> Instructions for the task
The entries below contain a stretch that opens with the line containing "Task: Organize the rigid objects" and closes with the line containing "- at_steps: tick"; set down that stretch exactly, both ends included, and nothing else.

· · · · ·

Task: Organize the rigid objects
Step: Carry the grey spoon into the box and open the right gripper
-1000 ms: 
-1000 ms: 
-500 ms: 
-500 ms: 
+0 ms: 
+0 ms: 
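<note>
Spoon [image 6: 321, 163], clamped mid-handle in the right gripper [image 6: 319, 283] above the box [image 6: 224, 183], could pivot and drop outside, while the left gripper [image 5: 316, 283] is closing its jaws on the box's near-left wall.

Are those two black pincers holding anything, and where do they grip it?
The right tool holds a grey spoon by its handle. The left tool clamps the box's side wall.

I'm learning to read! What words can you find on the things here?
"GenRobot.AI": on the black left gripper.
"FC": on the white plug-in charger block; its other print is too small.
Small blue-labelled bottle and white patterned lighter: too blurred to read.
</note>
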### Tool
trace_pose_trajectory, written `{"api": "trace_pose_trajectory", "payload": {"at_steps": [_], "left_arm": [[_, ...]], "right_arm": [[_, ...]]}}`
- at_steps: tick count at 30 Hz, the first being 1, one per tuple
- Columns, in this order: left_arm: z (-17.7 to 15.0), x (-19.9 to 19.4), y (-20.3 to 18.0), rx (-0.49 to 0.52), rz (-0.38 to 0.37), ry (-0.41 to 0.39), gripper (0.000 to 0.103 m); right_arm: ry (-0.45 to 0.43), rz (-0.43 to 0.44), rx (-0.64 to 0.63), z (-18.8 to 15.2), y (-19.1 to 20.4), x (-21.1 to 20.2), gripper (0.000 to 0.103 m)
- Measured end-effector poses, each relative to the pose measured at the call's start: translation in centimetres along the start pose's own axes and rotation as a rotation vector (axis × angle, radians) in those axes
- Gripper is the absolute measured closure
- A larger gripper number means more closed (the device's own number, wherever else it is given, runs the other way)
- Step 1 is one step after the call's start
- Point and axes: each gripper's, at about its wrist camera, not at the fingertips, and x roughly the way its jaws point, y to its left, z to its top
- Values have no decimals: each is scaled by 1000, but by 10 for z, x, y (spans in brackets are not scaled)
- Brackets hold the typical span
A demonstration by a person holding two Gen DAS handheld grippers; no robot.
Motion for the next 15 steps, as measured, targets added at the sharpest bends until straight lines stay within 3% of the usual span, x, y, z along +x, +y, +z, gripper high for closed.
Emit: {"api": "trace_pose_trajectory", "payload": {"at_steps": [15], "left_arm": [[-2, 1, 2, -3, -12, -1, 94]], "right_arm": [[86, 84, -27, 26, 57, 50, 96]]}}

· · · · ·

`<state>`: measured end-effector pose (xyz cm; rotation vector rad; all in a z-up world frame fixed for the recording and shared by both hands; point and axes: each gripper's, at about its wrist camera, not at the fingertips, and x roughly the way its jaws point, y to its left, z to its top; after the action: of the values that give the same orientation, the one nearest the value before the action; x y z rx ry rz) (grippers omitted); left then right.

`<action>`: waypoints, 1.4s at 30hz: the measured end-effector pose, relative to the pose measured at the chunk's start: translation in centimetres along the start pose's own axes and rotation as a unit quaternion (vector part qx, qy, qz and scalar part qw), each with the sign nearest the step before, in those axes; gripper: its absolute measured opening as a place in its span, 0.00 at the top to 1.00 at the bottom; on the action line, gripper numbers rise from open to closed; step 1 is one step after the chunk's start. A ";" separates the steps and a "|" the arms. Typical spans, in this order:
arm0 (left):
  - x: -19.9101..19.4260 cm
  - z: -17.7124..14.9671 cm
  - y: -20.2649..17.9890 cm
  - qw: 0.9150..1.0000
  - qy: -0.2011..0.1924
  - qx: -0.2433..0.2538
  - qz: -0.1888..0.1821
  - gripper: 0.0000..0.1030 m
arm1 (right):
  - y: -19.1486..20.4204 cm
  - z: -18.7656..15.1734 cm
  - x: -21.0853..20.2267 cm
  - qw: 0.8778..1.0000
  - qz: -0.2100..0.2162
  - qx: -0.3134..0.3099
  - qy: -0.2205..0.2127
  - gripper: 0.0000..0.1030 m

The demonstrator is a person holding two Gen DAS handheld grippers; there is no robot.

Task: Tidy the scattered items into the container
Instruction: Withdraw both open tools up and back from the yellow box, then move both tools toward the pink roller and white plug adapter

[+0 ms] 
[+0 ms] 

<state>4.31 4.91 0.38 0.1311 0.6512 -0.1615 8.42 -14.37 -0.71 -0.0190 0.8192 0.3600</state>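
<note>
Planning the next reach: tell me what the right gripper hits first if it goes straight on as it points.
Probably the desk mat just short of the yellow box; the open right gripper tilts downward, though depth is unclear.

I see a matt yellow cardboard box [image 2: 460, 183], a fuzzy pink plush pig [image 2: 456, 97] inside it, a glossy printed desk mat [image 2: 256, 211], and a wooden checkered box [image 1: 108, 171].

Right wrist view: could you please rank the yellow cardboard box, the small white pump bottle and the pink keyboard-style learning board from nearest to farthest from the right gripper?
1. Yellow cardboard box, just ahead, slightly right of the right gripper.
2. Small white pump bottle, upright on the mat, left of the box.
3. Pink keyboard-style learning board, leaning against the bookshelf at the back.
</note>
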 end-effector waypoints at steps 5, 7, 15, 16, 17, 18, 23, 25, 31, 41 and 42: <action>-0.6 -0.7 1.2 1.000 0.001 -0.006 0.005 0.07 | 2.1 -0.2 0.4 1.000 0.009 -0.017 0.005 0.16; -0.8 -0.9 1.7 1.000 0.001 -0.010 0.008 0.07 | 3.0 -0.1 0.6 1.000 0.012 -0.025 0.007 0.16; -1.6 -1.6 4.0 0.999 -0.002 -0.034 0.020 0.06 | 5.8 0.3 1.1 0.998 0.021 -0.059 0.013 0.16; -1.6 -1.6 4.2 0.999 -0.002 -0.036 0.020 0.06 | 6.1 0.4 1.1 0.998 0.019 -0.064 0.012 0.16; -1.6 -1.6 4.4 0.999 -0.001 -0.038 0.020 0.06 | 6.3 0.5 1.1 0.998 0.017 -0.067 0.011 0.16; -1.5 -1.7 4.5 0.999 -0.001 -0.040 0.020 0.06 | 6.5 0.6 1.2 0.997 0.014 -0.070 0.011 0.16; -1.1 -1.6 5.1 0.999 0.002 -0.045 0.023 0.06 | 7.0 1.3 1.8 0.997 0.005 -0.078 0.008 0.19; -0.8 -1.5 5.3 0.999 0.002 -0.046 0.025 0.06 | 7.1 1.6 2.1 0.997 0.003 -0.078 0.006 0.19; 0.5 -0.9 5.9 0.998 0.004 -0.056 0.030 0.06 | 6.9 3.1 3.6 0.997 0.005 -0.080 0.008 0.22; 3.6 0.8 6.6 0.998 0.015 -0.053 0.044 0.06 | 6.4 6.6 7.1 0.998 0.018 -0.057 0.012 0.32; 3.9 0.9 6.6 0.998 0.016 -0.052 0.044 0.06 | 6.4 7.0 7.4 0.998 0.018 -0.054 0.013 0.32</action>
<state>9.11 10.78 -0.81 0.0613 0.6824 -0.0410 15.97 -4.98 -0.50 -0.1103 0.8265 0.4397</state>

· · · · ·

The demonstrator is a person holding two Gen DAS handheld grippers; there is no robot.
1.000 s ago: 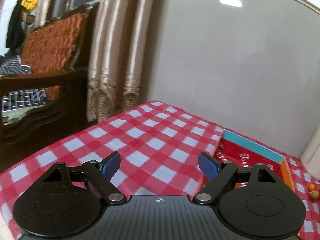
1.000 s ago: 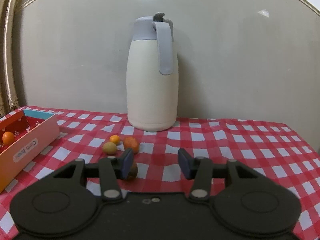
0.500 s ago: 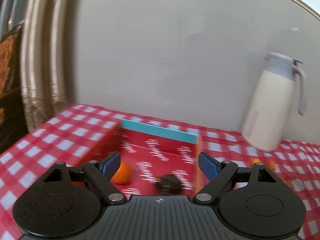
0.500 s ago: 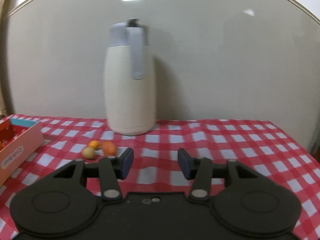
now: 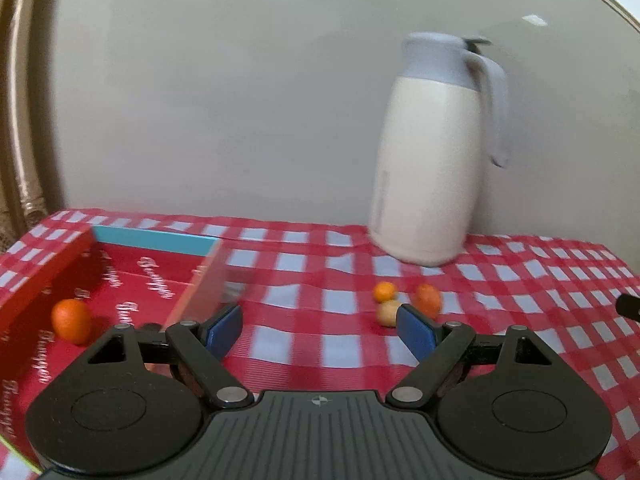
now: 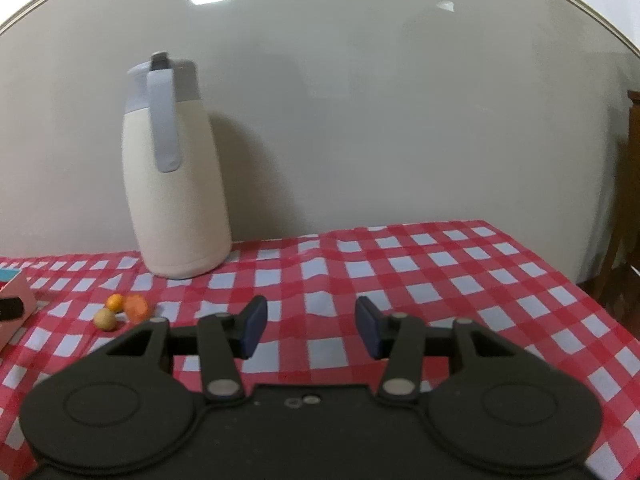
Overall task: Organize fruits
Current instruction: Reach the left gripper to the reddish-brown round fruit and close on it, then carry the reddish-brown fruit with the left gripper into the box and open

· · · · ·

> Output of the task
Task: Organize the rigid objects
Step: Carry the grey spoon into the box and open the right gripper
-1000 ms: 
-1000 ms: 
-500 ms: 
-500 ms: 
+0 ms: 
+0 ms: 
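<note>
Spoon [image 6: 321, 163], clamped mid-handle in the right gripper [image 6: 319, 283] above the box [image 6: 224, 183], could pivot and drop outside, while the left gripper [image 5: 316, 283] is closing its jaws on the box's near-left wall.

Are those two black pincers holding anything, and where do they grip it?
The right tool holds a grey spoon by its handle. The left tool clamps the box's side wall.

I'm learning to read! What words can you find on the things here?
"GenRobot.AI": on the black left gripper.
"FC": on the white plug-in charger block; its other print is too small.
Small blue-labelled bottle and white patterned lighter: too blurred to read.
</note>
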### Tool
trace_pose_trajectory, written `{"api": "trace_pose_trajectory", "payload": {"at_steps": [_], "left_arm": [[_, ...]], "right_arm": [[_, ...]]}}`
- at_steps: tick count at 30 Hz, the first being 1, one per tuple

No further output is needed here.